■ About this exercise
Repeat each line of the data below exactly, but skip the pictures.

■ Data block

- - - -

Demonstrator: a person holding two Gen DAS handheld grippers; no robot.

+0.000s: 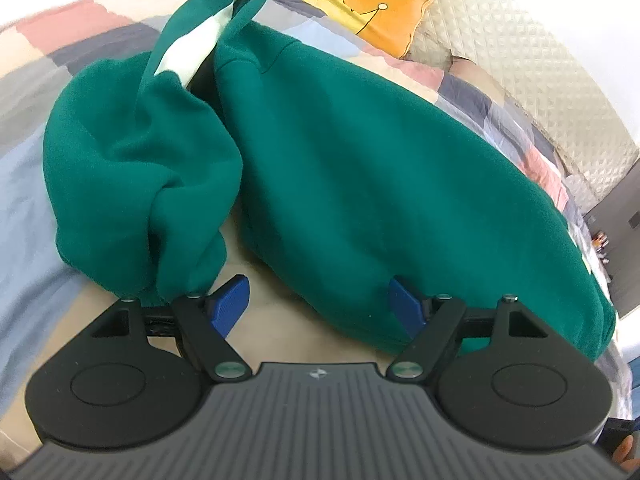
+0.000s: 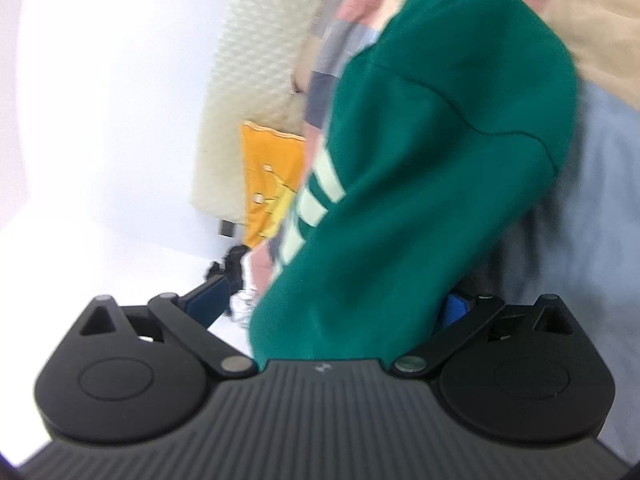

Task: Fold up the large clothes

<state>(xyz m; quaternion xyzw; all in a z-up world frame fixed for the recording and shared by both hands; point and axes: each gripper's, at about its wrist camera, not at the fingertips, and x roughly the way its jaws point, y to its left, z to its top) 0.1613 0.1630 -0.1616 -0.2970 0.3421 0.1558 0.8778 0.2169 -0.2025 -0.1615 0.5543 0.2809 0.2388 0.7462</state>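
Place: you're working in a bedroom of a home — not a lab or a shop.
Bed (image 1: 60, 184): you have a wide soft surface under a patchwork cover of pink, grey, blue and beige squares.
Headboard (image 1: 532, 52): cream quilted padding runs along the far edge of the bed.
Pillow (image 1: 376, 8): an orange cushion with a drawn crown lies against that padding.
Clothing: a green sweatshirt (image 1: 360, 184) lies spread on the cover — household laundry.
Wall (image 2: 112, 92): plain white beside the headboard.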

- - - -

■ Written answer
Demonstrator: a person holding two Gen DAS handheld grippers; no robot.

+0.000s: 
+0.000s: 

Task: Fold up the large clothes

<state>(xyz m; quaternion xyzw; all in a z-up world frame fixed for the recording and shared by both hands; point and axes: each gripper's, at about its wrist camera, not at the fingertips, and x roughly the way its jaws point, y to its left, z to its top) 0.1613 0.1630 -0.1616 -0.2970 0.3421 0.1558 0.8778 0.2169 -0.2025 -0.1615 0.5543 0.2809 0.2388 0.7462</state>
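Place: you're working in a bedroom of a home — not a lab or a shop.
Bed (image 1: 60, 184): you have a wide soft surface under a patchwork cover of pink, grey, blue and beige squares.
Headboard (image 1: 532, 52): cream quilted padding runs along the far edge of the bed.
Pillow (image 1: 376, 8): an orange cushion with a drawn crown lies against that padding.
Clothing: a green sweatshirt (image 1: 360, 184) lies spread on the cover — household laundry.
Wall (image 2: 112, 92): plain white beside the headboard.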

The requested output has now been given in full.